MB: Wir sehen uns viele Videos vom Gegner an, vor allem von den letzten Spielen. In den letzten Trainingszeiten wurde auch dementsprechend trainiert, sodass wir uns schon etwas auf den Gegner einstellen konnten. Aber es ist trotzdem schwierig, wenn du gegen ein Team antreten musst, gegen dass man noch nie gespielt hat. Ich denke, nach dem Hinspiel wissen wir mehr über unseren Gegner.

Vom Gefühl her kommt dieses Spiel zur richtigen Zeit. Die Tigers sind nach einem langsamen Start, so wie es Tom Pokel bezeichnete, wieder völlig in die Spur gekommen. Wie siehst du das?
MB: Darüber wurde viel gesprochen. Der Start in die Liga war auch nicht optimal. Vielleicht lag es auch daran, dass wir den Fokus zu Beginn der Saison zu sehr auf die Championsleague gelegt haben. In der DEL hat es dann eben nicht so funktioniert. Aber wir sind in den Flow zurückgekehrt von der letzten Saison. Auch bei fünf gegen fünf sind wir jetzt viel konstanter. Unser Manko war sicherlich auch die Defensive. Allein dass wir in den letzten sechs Spielen weniger Gegentore bekommen haben, als in den ersten zwölf Spielen, zeigt genau den Aufschwung, den wir haben. Die fünf Tage Pause kamen ebenfalls zum richtigen Zeitpunkt.

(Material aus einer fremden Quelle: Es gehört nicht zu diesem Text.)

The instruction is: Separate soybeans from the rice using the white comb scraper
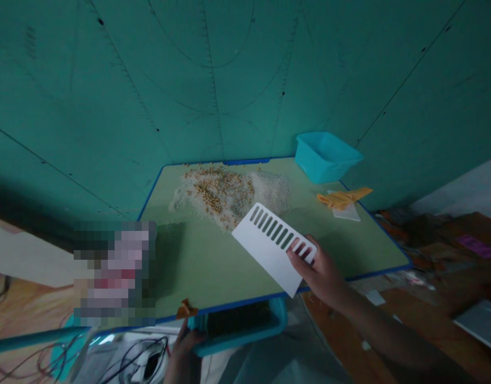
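Note:
In the head view, my right hand is closed on one end of a white plastic scraper with a row of slots, tilted over the table. Its far corner lies close to a spread of pale grains mixed with yellowish beans. At the table's front edge, my left hand is closed at the left end of a teal basin, just below the tabletop. Dark contents, too dim to name, are in that basin. A small orange piece sits at the edge above my left hand.
A blue-edged light green table stands against a green wall. Another teal basin is at the back right, with an orange cloth on a white sheet nearby. A pixelated object covers the left side. Cables lie below.

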`<state>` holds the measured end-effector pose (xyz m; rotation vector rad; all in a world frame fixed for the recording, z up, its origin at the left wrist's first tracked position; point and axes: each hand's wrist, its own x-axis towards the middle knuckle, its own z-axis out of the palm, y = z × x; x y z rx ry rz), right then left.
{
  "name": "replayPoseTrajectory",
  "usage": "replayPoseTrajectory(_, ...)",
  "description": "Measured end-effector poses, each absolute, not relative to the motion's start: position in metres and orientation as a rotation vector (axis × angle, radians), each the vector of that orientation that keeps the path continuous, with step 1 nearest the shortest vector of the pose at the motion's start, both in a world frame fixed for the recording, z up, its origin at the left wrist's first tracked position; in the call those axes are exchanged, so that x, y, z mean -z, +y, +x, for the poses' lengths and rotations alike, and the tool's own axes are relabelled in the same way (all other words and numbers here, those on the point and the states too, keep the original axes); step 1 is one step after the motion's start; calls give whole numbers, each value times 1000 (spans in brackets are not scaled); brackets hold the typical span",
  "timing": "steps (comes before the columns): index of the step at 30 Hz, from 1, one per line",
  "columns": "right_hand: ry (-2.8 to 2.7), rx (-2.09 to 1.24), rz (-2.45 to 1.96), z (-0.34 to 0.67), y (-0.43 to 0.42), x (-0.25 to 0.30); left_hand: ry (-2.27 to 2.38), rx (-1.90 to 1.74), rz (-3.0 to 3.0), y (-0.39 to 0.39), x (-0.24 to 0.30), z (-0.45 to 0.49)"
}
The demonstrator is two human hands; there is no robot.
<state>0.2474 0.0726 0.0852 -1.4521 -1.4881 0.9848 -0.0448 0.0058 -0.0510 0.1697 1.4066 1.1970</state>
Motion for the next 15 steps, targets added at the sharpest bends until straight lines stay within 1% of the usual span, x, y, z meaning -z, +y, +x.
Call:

Dazu kommt euer starkes Powerplay. Wie wichtig ist es auch für den Kopf, dass man weiß, dass die Spezial-Teams so gut funktionieren?
MB: Natürlich haben wir nicht umsonst eine Quote von über 30% in der Liga. Auch in der CHL haben wir eine sehr gute Quote. Dennoch dürfen wir uns nicht darauf ausruhen. Wie wir kürzlich gegen München gesehen haben, kann es auch einmal gar nicht funktionieren. Wir wollen einfach den Schwung aus den letzten Spielen mit nach Schweden nehmen und dort versuchen, was zu reißen.

Wie sieht es innerlich bei Marcel Brandt aus? Kribbelt es schon?
MB: Die Freude auf die europäisch beste Mannschaft ist nicht nur bei mir extrem groß. Die ganze Mannschaft freut sich auf dieses Duell. Es ist einfach phänomenal, wenn du gegen so ein Team antreten darfst. Auch für den Verein ist es sicherlich ein Highlight. Zwar hat jeder vor der Auslosung gedacht, es müsste jetzt nicht direkt Frölunda werden, aber im Nachhinein bin ich sogar sehr froh darüber.